• Action item: What is the number of lines below that hold "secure"? Answer with that number only.

• Given records:
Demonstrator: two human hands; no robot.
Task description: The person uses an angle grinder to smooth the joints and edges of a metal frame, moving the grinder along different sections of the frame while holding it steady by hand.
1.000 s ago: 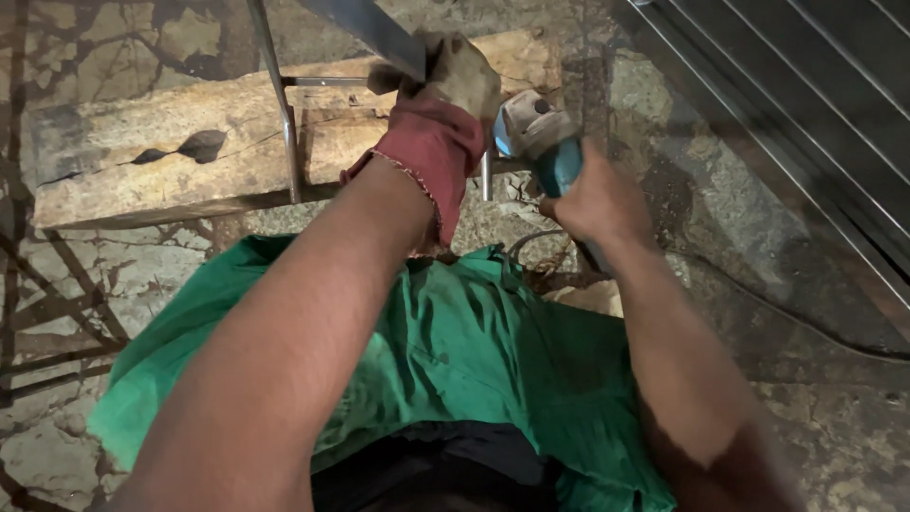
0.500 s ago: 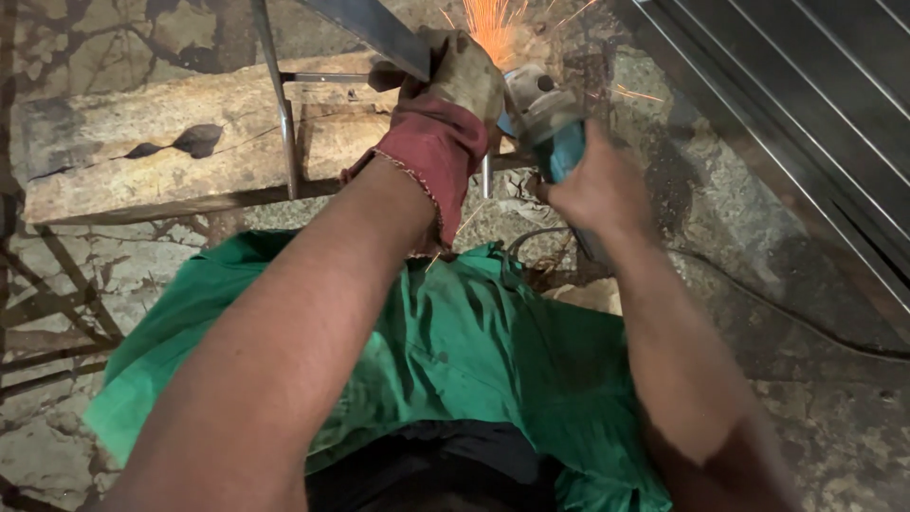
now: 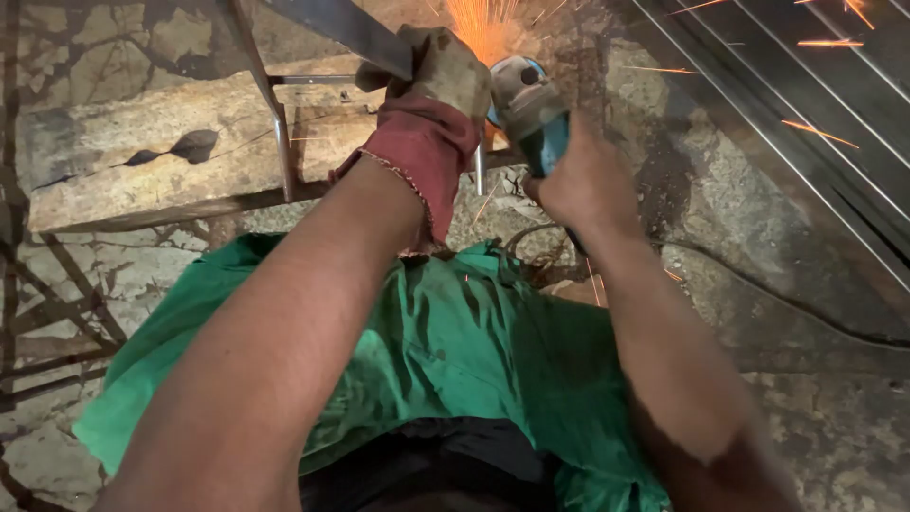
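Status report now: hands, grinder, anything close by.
Left hand, gloved, grips flat metal bar. Right hand, bare, holds angle grinder; sparks flying. Wooden plank and thin rod frame lie close by.

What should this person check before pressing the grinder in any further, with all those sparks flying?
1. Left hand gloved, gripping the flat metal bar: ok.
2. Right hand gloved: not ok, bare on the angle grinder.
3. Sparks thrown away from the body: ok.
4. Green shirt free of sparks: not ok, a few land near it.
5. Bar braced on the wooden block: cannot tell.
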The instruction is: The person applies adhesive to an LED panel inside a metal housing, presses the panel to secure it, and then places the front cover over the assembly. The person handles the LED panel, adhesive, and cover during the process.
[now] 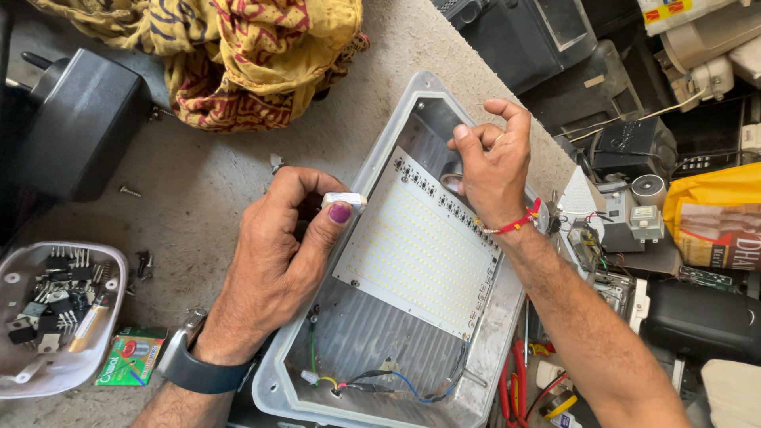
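Observation:
An open grey metal lamp housing (432, 87) lies tilted on the workbench, with a white LED panel (416, 242) inside and coloured wires (372, 384) at its near end. My left hand (277, 257) grips the housing's left rim, the thumb pressed on the edge. My right hand (491, 162), with a red thread on the wrist, pinches a small round metal part (452, 176) at the panel's upper corner, inside the housing.
A yellow patterned cloth (238, 47) lies at the back, a black adapter (83, 119) at left. A white tray (111, 261) of electronic parts sits bottom left beside a small green box (131, 357). Cluttered devices, red-handled pliers (515, 380) and a yellow bag (713, 214) fill the right.

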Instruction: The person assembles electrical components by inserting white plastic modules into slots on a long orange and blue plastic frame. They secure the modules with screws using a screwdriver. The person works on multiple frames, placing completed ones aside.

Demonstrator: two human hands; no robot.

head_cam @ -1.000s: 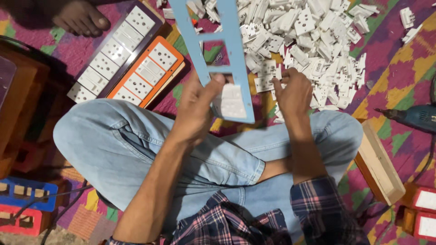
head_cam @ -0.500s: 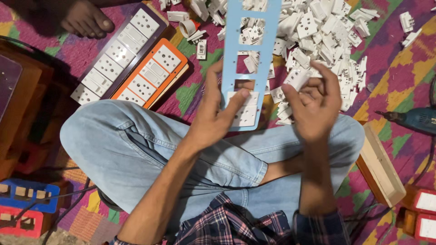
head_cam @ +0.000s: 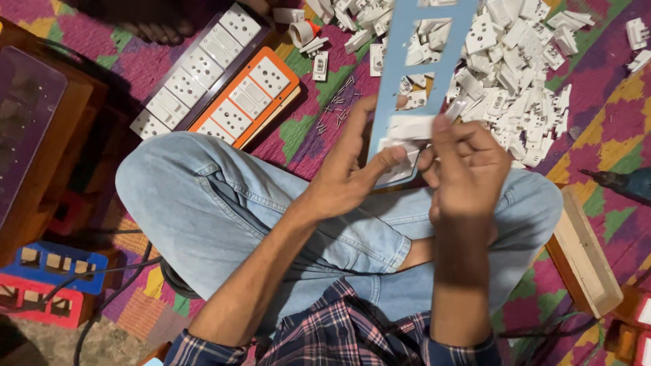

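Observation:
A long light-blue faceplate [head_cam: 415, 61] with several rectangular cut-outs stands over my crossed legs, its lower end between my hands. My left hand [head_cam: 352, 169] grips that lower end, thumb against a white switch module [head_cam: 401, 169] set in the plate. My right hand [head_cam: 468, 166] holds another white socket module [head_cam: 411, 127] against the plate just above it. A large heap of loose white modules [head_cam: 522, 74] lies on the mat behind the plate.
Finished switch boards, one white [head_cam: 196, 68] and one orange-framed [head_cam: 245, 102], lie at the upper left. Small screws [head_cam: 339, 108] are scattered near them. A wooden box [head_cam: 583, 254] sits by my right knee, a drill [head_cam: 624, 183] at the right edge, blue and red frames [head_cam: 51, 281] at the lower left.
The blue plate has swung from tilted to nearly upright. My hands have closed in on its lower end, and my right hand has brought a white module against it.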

• Task response: 2